*** Opening Supplied material ***

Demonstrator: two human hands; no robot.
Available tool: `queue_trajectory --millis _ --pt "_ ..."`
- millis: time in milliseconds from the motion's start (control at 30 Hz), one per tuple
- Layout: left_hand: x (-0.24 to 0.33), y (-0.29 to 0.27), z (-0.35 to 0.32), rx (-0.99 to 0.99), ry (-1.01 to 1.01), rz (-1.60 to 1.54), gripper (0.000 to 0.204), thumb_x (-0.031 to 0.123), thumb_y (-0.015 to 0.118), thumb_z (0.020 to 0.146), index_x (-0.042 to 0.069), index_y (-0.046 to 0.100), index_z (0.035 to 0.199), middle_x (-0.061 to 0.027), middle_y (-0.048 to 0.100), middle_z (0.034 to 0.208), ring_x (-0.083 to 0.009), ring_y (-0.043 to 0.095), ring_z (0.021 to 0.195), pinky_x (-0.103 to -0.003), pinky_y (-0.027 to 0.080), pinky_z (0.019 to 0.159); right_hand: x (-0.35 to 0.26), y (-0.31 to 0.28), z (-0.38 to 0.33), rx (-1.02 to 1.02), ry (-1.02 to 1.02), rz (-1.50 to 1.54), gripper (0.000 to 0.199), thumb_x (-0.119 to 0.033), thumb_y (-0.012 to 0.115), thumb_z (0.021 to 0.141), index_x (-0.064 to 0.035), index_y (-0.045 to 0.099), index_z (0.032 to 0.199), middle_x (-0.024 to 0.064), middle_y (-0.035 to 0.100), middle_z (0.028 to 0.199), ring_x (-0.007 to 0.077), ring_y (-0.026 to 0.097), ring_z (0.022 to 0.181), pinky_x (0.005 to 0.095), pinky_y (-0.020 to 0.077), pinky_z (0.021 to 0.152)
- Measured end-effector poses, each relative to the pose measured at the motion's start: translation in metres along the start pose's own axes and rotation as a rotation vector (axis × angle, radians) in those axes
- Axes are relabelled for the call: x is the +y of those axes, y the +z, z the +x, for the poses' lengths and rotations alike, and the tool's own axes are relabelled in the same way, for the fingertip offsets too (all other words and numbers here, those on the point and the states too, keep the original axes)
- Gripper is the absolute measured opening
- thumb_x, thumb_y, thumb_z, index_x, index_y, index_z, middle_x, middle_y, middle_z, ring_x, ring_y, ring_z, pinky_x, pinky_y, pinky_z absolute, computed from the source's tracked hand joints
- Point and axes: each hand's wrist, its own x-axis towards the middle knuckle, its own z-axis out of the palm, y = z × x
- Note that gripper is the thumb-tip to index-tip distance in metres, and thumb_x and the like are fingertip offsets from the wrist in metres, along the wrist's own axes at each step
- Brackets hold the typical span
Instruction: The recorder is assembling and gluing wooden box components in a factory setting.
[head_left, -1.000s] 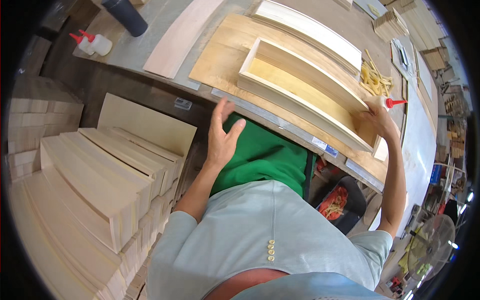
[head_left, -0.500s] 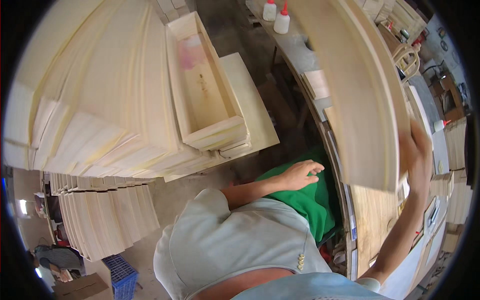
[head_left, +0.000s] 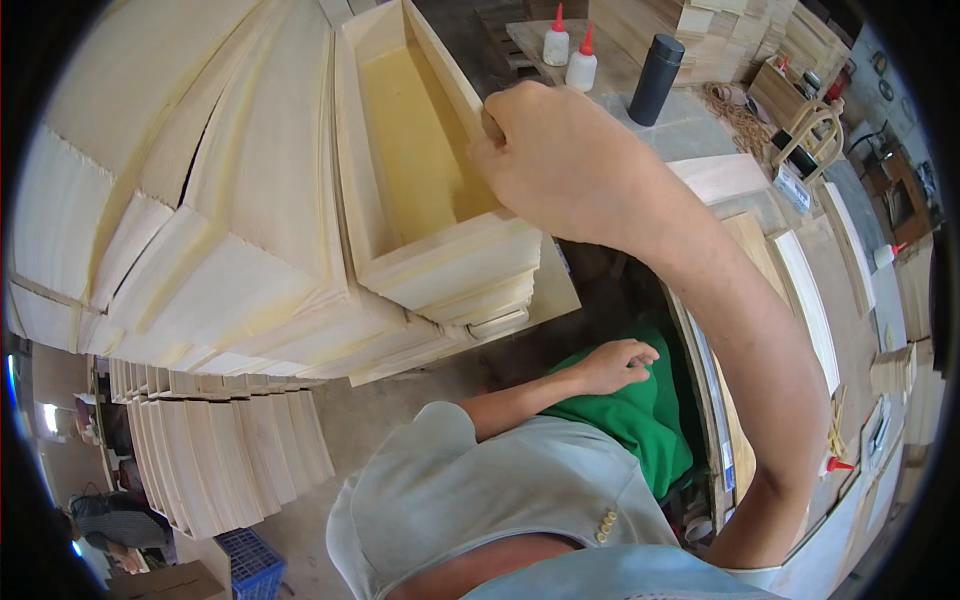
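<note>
My right hand (head_left: 555,160) reaches across to my left and grips the right wall of a long open wooden box (head_left: 420,170). The box lies on top of a pile of similar pale wooden boxes and boards (head_left: 230,230). My left hand (head_left: 615,365) hangs low in front of me over a green cloth (head_left: 640,420), fingers loosely bent and holding nothing.
Two white glue bottles with red caps (head_left: 568,50) and a black flask (head_left: 655,80) stand on the workbench (head_left: 700,130) behind the box. Boards lie along the bench on the right (head_left: 805,300). More stacked boards (head_left: 220,460), a blue crate (head_left: 250,565) and another person (head_left: 110,520) are at the lower left.
My view has turned from the bench to the pile on my left. My right hand swung a wooden box over from the bench onto the pile. My left hand dropped from the bench edge.
</note>
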Motion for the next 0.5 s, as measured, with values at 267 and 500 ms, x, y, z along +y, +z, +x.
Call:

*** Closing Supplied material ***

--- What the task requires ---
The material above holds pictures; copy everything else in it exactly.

--- Answer to the exercise ---
Demonstrator: two human hands; no robot.
Available tool: `queue_trajectory --millis _ --pt "_ ..."`
- millis: time in milliseconds from the motion's start (control at 30 Hz), one per tuple
- Layout: left_hand: x (-0.24 to 0.33), y (-0.29 to 0.27), z (-0.35 to 0.32), rx (-0.99 to 0.99), ry (-1.01 to 1.01), rz (-1.60 to 1.54), gripper (0.000 to 0.204), thumb_x (-0.031 to 0.123), thumb_y (-0.015 to 0.118), thumb_z (0.020 to 0.146), index_x (-0.042 to 0.069), index_y (-0.046 to 0.100), index_z (0.035 to 0.199), middle_x (-0.061 to 0.027), middle_y (-0.048 to 0.100), middle_z (0.034 to 0.208), ring_x (-0.083 to 0.009), ring_y (-0.043 to 0.095), ring_z (0.021 to 0.195), pinky_x (-0.103 to -0.003), pinky_y (-0.027 to 0.080), pinky_z (0.019 to 0.159); right_hand: x (-0.35 to 0.26), y (-0.31 to 0.28), z (-0.38 to 0.33), rx (-1.02 to 1.02), ry (-1.02 to 1.02), rz (-1.50 to 1.54), gripper (0.000 to 0.199), thumb_x (-0.119 to 0.033), thumb_y (-0.012 to 0.115), thumb_z (0.021 to 0.141), index_x (-0.064 to 0.035), index_y (-0.045 to 0.099), index_z (0.032 to 0.199), middle_x (-0.024 to 0.064), middle_y (-0.035 to 0.100), middle_z (0.028 to 0.199), ring_x (-0.007 to 0.077), ring_y (-0.026 to 0.097), ring_z (0.022 to 0.181), pinky_x (0.005 to 0.095), pinky_y (-0.020 to 0.077), pinky_z (0.021 to 0.152)
- Measured end-effector poses, each relative to the pose measured at the motion's start: translation in metres along the start pose's own axes and rotation as a rotation vector (axis × angle, radians) in those axes
- Axes are relabelled for the call: x is the +y of those axes, y the +z, z the +x, for the poses' lengths and rotations alike, and the tool's own axes are relabelled in the same way, for the fingertip offsets too (all other words and numbers here, those on the point and the states too, keep the original axes)
- Gripper is the absolute measured opening
- thumb_x, thumb_y, thumb_z, index_x, index_y, index_z, middle_x, middle_y, middle_z, ring_x, ring_y, ring_z, pinky_x, pinky_y, pinky_z absolute, computed from the source's tracked hand joints
- Point and axes: each hand's wrist, its own x-axis towards the middle knuckle, its own z-axis out of the palm, y = z × x
- Note that gripper is the thumb-tip to index-tip distance in metres, and thumb_x and the like are fingertip offsets from the wrist in metres, along the wrist's own axes at each step
- Brackets hold the typical span
Instruction: The recorder is assembling and gluing wooden box components in a factory setting.
[head_left, -1.000s] 
[head_left, -0.500s] 
[head_left, +0.000s] 
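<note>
My right hand (head_left: 555,160) reaches across to my left and grips the right wall of a long open wooden box (head_left: 420,170). The box lies on top of a pile of similar pale wooden boxes and boards (head_left: 230,230). My left hand (head_left: 615,365) hangs low in front of me over a green cloth (head_left: 640,420), fingers loosely bent and holding nothing.
Two white glue bottles with red caps (head_left: 568,50) and a black flask (head_left: 655,80) stand on the workbench (head_left: 700,130) behind the box. Boards lie along the bench on the right (head_left: 805,300). More stacked boards (head_left: 220,460), a blue crate (head_left: 250,565) and another person (head_left: 110,520) are at the lower left.
My view has turned from the bench to the pile on my left. My right hand swung a wooden box over from the bench onto the pile. My left hand dropped from the bench edge.
</note>
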Motion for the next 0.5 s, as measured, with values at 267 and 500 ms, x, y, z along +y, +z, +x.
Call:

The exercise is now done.